Le mani dei clan sugli ospedali a Napoli, un sistema criminale, che riusciva a condizionare ed entrare negli appalti pubblici. Una camorra che sotto questo punto di vista somigli amolto alla mafia siciliana.
La parola d’ordine era infiltrarsi, coinvolgere, attrarre a se insospettabili, avvicinare responsabili d’uffici e imprenditore. Una ragnatela d’interessi, una ‘governance’ tragata camorra spa.
A scoperchiare la pentola la Procura della Repubblica di Napoli che ha accertato come i funzionari dei più importanti nosocomi partenopei, come il ‘Cardarelli’, l’azienda “dei Colli” e il ‘Nuovo Policlinico’, “cucivano” gare d’appalto addosso a imprese in stretti contatti con il clan Cimmino-Caiazzo incaricato dalla potente ‘Alleanza di Secondigliano’ di taglieggiare le ditte che fornivano servizi per quelle strutture.
Delinea un preoccupante spaccato di connivenza e di pervasivo controllo malavitoso, anche nel settore della sanità pubblica cittadina, l’indagine della Procura distrettuale antimafia e della Squadra Mobile di Napoli che oggi hanno notificato 48 misure cautelari nei confronti di altrettanti indagati: 36 in carcere, 10 ai domiciliari (perlopiù dipendenti pubblici ed ex sindacalisti) e 2 divieti di dimora in Campania.
I destinatari sono presunti appartenenti alla criminalità organizzata, imprenditori e anche funzionari pubblici. I settori ai quali la camorra imponeva la sua pressione sono i più disparati: dal trasporto degli ammalati alle onoranze funebri, dalle imprese di costruzione e di pulizie fino a quelle che si occupano della refezione e dell’installazione dei distributori di merendine e bibite.
Ovviamente non potevano non versare il “pizzo” i parcheggiatori abusivi che facevano i loro affari nei pressi dei nosocomi. Un cliché già noto, quello adottato per “costruire” gare di appalto ad hoc per le ditte: nel caso di quella per i distributori automatici di cibo e bevande nel Policlinico è emerso che, in cambio di mazzette, il bando, grazie a un ex sindacalista, sarebbe stato fatto pervenire su una pen drive una impresa “amica” ritenuta legata alla camorra.

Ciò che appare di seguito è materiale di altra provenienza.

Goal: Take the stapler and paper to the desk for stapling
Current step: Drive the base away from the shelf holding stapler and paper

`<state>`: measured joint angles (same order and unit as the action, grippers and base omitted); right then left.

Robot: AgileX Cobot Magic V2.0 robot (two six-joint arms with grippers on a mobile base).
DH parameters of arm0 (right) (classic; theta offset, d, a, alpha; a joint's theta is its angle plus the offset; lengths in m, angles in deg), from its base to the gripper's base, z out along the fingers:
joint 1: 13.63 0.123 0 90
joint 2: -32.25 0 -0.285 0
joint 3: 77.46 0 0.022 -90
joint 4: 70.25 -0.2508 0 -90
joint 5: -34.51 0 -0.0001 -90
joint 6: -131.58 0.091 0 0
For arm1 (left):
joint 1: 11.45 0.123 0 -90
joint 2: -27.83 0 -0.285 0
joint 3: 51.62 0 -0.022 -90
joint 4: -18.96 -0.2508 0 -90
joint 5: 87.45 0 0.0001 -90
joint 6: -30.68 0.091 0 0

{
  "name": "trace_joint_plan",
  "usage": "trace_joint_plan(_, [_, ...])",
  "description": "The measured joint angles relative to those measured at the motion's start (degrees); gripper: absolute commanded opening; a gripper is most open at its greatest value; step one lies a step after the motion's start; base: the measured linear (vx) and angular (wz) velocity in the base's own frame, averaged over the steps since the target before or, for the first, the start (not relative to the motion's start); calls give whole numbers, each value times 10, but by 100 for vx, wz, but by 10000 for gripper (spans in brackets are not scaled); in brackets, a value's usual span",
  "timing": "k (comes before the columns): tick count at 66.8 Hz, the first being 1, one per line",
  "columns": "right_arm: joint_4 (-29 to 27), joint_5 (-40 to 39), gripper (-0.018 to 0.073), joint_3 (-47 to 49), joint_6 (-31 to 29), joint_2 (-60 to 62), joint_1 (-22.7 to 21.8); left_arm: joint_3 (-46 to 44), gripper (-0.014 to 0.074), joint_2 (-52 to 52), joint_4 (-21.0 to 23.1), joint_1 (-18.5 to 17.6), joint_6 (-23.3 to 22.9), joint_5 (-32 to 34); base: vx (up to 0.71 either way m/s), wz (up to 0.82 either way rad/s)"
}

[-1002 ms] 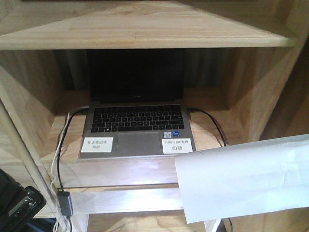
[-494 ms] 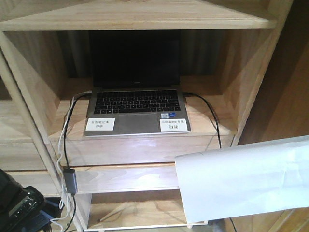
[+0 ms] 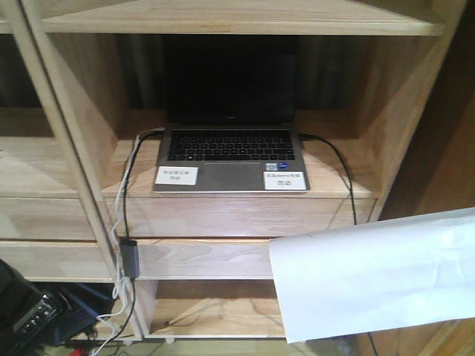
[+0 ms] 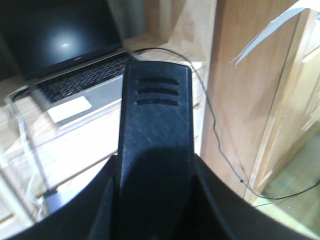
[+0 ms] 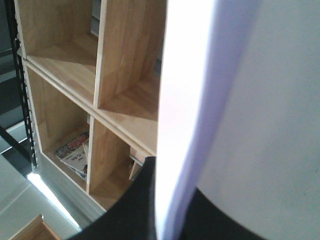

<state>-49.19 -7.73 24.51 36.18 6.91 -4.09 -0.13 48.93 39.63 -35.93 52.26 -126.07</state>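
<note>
Pale plank-grained shelving fills the background, an open grey laptop with a dark screen in one compartment and cables trailing down the front. Low on the right the paper, thin, white and faintly creased, covers the shelves and runs off frame, pinched by the right end effector, largely hidden behind the sheet. The left end effector clamps the stapler, a matte black body with three grooves, its lower end lost in shadow.
</note>
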Motion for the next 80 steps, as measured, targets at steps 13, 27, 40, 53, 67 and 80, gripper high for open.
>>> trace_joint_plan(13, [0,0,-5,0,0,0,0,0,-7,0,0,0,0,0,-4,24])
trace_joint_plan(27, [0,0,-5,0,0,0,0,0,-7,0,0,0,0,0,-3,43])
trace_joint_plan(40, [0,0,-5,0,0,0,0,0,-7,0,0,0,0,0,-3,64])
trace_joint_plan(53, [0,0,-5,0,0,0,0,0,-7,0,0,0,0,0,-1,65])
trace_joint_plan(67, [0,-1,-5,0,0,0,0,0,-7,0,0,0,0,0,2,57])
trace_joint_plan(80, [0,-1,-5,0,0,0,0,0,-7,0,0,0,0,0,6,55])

Dopo averli visionati, i documenti venivano modificati dai rappresentanti della ditta e poi restituiti nelle mani dei funzionari pubblici per la revisione finale. Tra le mazzette che sarebbero state pagate oltre al denaro, figurano anche ingressi gratis in discoteca e in spiaggia e auto.
Il quartiere del Vomero a Napoli, raccontano i pentiti di camorra, non poteva essere solo dei clan di zona. C’erano gli ospedali e l’intessere doveva essere ben diviso.
Sopra tutti c’era l’Alleanza di Secondigliano, ma sotto il cartello decine di cosche. Otto clan: oltre ai Licciardi, i Lo Russo, i Cimmino-Caiazzo, i Polverino, gli Abate, i Saltalamacchia, i Frizziero, i Veneruso. Ognuno di loro incassava soldi e li riversava al ‘sistema’.
La potenza economica e militare è stata sempre del clan Licciardi e in particolare del gruppo legato al boss Maria, già in carcere.
Giovanni Caruson, un affiliato al clan Lo Russo, per poter parlare con Maria Licciardi, pur essendo un personaggio di spessore, doveva fermarsi al ceck point della Masseria Cardone. Doveva essere autorizzato. E cosi’ fu anche quando Caruson ando’ a salutare in segno di rispetto il marito di Maria Licciardi, Antonio Teghemie, scarcerato una settimana prima; lui lo fece entrare, ma gli ribadi’ l’ordine di restare allineato alle direttive dei Licciardi.